Kemudian Yesus menegaskan kepada orang-orang Farisi, "pergilah dan pelajarilah arti firman ini" (Matius 9: 13a), yang secara harfiah berarti perintah untuk mempelajari, sering digunakan dalam pengajaran para Rabbi untuk meminta murid-murid mereka atau seseorang untuk belajar lebih baik lagi. 

Menurut Carson, pernyataan "pergilah dan pelajarilah" ini bersifat sindiran, menunjukkan bahwa mereka yang menganggap diri tahu tentang Firman Allah sebenarnya tidak tahu, dan mereka diperintahkan untuk mempelajarinya agar dapat memahaminya dengan benar.

Perintah ini diikuti dengan kalimat "yang Kukehendaki adalah belas kasihan dan bukan persembahan," yang diambil dari Hosea 6:6. Melalui penegasan ini, Yesus tidak bermaksud untuk mengangkat hukum moral di atas hukum seremonial, atau menegur mereka yang mengabaikan yang pertama dan menyukai yang kedua. 

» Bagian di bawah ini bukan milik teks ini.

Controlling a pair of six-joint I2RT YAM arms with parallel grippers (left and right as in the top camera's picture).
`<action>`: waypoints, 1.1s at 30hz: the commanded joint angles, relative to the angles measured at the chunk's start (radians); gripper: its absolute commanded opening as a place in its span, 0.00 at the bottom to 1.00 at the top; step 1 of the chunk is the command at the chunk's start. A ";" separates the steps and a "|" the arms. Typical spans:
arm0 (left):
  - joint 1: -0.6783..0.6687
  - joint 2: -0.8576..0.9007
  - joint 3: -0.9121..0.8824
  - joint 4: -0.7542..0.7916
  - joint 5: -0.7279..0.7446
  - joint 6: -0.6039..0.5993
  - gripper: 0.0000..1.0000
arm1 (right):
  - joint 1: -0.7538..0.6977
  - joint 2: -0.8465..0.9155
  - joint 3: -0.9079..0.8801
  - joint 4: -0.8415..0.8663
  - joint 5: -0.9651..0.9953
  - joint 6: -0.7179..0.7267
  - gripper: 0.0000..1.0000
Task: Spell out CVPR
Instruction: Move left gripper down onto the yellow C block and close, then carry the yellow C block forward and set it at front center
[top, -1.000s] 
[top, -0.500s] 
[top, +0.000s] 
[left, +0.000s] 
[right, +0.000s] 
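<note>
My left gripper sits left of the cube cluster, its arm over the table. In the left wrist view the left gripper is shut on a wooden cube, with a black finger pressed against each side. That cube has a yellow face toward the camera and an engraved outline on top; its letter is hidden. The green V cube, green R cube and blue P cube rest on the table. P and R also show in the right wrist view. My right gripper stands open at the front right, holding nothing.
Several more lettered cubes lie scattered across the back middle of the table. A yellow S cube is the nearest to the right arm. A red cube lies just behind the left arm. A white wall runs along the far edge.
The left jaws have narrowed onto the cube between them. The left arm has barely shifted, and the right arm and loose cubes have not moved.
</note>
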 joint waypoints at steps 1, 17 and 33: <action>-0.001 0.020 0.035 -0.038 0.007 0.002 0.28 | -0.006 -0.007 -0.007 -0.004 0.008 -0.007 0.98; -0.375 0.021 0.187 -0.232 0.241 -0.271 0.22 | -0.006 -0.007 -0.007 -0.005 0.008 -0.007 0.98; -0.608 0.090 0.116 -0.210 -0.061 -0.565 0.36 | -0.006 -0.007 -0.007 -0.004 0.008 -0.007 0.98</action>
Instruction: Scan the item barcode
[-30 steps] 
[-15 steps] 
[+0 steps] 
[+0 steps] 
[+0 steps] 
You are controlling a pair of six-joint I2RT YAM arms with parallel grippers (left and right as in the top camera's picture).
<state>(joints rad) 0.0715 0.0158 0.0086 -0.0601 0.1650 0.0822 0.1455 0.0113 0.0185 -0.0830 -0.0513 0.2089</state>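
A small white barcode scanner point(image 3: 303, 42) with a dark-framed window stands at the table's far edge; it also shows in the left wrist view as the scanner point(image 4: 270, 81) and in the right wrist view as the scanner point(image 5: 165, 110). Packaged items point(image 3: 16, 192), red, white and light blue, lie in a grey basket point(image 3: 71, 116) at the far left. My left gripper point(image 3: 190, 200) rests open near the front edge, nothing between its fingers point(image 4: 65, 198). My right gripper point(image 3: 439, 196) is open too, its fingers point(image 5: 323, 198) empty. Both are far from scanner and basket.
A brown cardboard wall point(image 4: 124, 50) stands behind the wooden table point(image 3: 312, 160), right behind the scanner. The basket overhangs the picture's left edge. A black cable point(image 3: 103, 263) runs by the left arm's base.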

Menurut Hare, Yesus ingin menegaskan kepada semua orang bahwa belas kasihan adalah karakter Allah, dan karena itulah Yesus berkumpul dengan orang-orang berdosa. Hal ini juga ditegaskan lebih lanjut dalam kalimat terakhir Matius 9:13, bahwa Yesus datang untuk mencari orang yang berdosa.

Kata "belas kasihan" dalam bahasa Ibrani adalah "hesed," yang memiliki makna yang dekat dengan "covenant love" atau kasih setia yang berdasarkan perjanjian, yang menurut Hosea lebih penting dari pengorbanan. Pada zaman Hosea, bangsa Israel telah murtad, dan meskipun mereka masih melakukan upacara dan ibadah di Bait Allah, mereka telah kehilangan makna yang sebenarnya. 

Sama halnya dengan orang-orang Farisi pada zaman Yesus, mereka seperti bangsa Israel pada zaman Hosea yang hanya memelihara kulit atau tempurungnya, tetapi telah kehilangan substansi dan maknanya. Mereka banyak berbicara tentang kesucian seremonial, tetapi kehilangan makna kasih Allah kepada orang-orang berdosa.

Sebagai penutup, Yesus menegaskan tujuan utamanya datang ke dunia ini, yaitu "Aku datang bukan untuk memanggil orang benar, melainkan orang berdosa." Hal ini sejalan dengan penegasan Matius di awal Injilnya bahwa "Ia akan melahirkan anak laki-laki dan engkau akan menamakan Dia Yesus, karena Dia lah yang akan menyelamatkan umat-Nya dari dosa mereka" (Matius 1:21).